● **Assigned task**
Every line of the data should be retyped with no difference from the original.

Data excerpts
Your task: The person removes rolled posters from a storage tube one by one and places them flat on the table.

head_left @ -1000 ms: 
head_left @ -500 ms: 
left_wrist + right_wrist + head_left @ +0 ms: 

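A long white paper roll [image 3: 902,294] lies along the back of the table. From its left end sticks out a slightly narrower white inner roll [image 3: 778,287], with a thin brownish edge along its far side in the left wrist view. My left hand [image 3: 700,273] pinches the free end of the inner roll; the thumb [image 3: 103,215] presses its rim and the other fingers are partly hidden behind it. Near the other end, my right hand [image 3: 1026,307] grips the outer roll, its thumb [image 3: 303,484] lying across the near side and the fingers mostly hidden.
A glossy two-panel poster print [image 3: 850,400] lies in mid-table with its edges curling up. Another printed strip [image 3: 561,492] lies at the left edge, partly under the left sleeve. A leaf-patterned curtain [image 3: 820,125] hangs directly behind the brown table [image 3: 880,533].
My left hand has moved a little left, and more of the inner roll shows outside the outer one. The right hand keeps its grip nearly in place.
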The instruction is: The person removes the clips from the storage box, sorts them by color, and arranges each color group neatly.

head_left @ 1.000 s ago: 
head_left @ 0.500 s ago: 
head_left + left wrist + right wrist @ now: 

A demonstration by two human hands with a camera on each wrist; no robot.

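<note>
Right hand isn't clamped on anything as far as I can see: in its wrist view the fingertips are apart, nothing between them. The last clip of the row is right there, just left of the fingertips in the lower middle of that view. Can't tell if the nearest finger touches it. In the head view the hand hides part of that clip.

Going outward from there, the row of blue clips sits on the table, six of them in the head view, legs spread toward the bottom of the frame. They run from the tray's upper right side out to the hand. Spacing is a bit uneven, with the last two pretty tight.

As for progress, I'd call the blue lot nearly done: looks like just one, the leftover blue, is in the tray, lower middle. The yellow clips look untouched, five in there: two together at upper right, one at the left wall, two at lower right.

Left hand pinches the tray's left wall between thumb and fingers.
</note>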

● **Solution**
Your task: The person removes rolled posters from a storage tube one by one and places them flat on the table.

head_left @ -1000 ms: 
head_left @ -500 ms: 
left_wrist + right_wrist + head_left @ +0 ms: 

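A long white paper roll [image 3: 902,294] lies along the back of the table. From its left end sticks out a slightly narrower white inner roll [image 3: 778,287], with a thin brownish edge along its far side in the left wrist view. My left hand [image 3: 700,273] pinches the free end of the inner roll; the thumb [image 3: 103,215] presses its rim and the other fingers are partly hidden behind it. Near the other end, my right hand [image 3: 1026,307] grips the outer roll, its thumb [image 3: 303,484] lying across the near side and the fingers mostly hidden.
A glossy two-panel poster print [image 3: 850,400] lies in mid-table with its edges curling up. Another printed strip [image 3: 561,492] lies at the left edge, partly under the left sleeve. A leaf-patterned curtain [image 3: 820,125] hangs directly behind the brown table [image 3: 880,533].
My left hand has moved a little left, and more of the inner roll shows outside the outer one. The right hand keeps its grip nearly in place.
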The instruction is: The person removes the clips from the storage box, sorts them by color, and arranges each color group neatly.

head_left @ 1.000 s ago: 
head_left @ 0.500 s ago: 
head_left + left wrist + right wrist @ now: 

A demonstration by two human hands with a camera on each wrist; no robot.

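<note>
Right hand isn't clamped on anything as far as I can see: in its wrist view the fingertips are apart, nothing between them. The last clip of the row is right there, just left of the fingertips in the lower middle of that view. Can't tell if the nearest finger touches it. In the head view the hand hides part of that clip.

Going outward from there, the row of blue clips sits on the table, six of them in the head view, legs spread toward the bottom of the frame. They run from the tray's upper right side out to the hand. Spacing is a bit uneven, with the last two pretty tight.

As for progress, I'd call the blue lot nearly done: looks like just one, the leftover blue, is in the tray, lower middle. The yellow clips look untouched, five in there: two together at upper right, one at the left wall, two at lower right.

Left hand pinches the tray's left wall between thumb and fingers.
</note>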

This exercise has now been fully answered.